▶ _REQUIRED ACTION_
You are asked to write out the full listing exactly as it stands.
*** COLLECTED MATERIAL ***
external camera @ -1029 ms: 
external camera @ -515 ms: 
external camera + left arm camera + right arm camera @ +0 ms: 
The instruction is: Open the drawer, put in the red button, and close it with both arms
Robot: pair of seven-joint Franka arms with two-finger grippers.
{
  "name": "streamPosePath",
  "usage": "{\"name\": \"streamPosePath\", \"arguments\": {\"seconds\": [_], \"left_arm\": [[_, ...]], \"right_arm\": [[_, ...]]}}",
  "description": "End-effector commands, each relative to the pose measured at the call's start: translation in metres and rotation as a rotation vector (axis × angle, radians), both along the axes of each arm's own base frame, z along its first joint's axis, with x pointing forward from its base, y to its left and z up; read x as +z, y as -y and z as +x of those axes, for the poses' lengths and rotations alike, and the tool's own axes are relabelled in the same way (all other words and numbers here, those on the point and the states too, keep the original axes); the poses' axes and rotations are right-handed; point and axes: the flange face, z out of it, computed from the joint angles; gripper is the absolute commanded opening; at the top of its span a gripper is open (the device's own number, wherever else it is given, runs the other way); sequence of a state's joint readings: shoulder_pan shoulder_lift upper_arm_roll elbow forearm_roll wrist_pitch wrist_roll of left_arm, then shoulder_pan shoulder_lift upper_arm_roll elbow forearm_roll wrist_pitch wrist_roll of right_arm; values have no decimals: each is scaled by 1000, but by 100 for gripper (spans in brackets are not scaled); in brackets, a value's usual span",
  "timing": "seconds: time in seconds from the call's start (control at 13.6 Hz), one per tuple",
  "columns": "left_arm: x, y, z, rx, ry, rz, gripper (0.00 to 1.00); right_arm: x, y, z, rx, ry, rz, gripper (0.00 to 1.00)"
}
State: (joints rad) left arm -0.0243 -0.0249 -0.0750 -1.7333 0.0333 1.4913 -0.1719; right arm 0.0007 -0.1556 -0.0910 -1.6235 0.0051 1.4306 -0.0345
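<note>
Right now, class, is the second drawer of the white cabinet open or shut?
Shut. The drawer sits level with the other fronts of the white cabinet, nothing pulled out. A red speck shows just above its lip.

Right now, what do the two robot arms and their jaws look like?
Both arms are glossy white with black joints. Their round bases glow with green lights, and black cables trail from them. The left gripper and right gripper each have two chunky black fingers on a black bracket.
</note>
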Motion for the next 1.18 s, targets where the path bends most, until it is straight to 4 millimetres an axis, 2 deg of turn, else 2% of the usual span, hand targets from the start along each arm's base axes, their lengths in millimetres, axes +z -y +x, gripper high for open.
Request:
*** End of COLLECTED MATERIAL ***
▶ _EXERCISE ANSWER_
external camera @ -1029 ms: 
external camera @ -515 ms: 
external camera + left arm camera + right arm camera @ +0 ms: 
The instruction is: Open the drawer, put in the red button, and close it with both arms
Robot: pair of seven-joint Franka arms with two-finger grippers.
{
  "name": "streamPosePath",
  "usage": "{\"name\": \"streamPosePath\", \"arguments\": {\"seconds\": [_], \"left_arm\": [[_, ...]], \"right_arm\": [[_, ...]]}}",
  "description": "End-effector commands, each relative to the pose measured at the call's start: translation in metres and rotation as a rotation vector (axis × angle, radians), both along the axes of each arm's own base frame, z along its first joint's axis, with x pointing forward from its base, y to its left and z up; read x as +z, y as -y and z as +x of those axes, for the poses' lengths and rotations alike, and the tool's own axes are relabelled in the same way (all other words and numbers here, those on the point and the states too, keep the original axes); the poses' axes and rotations are right-handed; point and axes: the flange face, z out of it, computed from the joint angles; gripper is the absolute commanded opening; at the top of its span a gripper is open (the device's own number, wherever else it is given, runs the other way); sequence of a state's joint readings: shoulder_pan shoulder_lift upper_arm_roll elbow forearm_roll wrist_pitch wrist_roll of left_arm, then shoulder_pan shoulder_lift upper_arm_roll elbow forearm_roll wrist_pitch wrist_roll of right_arm; values have no decimals: each is scaled by 1000, but by 100 for gripper (spans in brackets are not scaled); in brackets, a value's usual span",
  "timing": "seconds: time in seconds from the call's start (control at 13.6 Hz), one per tuple",
  "columns": "left_arm: x, y, z, rx, ry, rz, gripper (0.00 to 1.00); right_arm: x, y, z, rx, ry, rz, gripper (0.00 to 1.00)"
}
State: (joints rad) left arm -0.0243 -0.0249 -0.0750 -1.7333 0.0333 1.4913 -0.1719; right arm 0.0007 -0.1556 -0.0910 -1.6235 0.0051 1.4306 -0.0345
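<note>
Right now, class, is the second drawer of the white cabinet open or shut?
Shut. The drawer sits level with the other fronts of the white cabinet, nothing pulled out. A red speck shows just above its lip.

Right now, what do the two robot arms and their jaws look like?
Both arms are glossy white with black joints. Their round bases glow with green lights, and black cables trail from them. The left gripper and right gripper each have two chunky black fingers on a black bracket.
</note>
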Motion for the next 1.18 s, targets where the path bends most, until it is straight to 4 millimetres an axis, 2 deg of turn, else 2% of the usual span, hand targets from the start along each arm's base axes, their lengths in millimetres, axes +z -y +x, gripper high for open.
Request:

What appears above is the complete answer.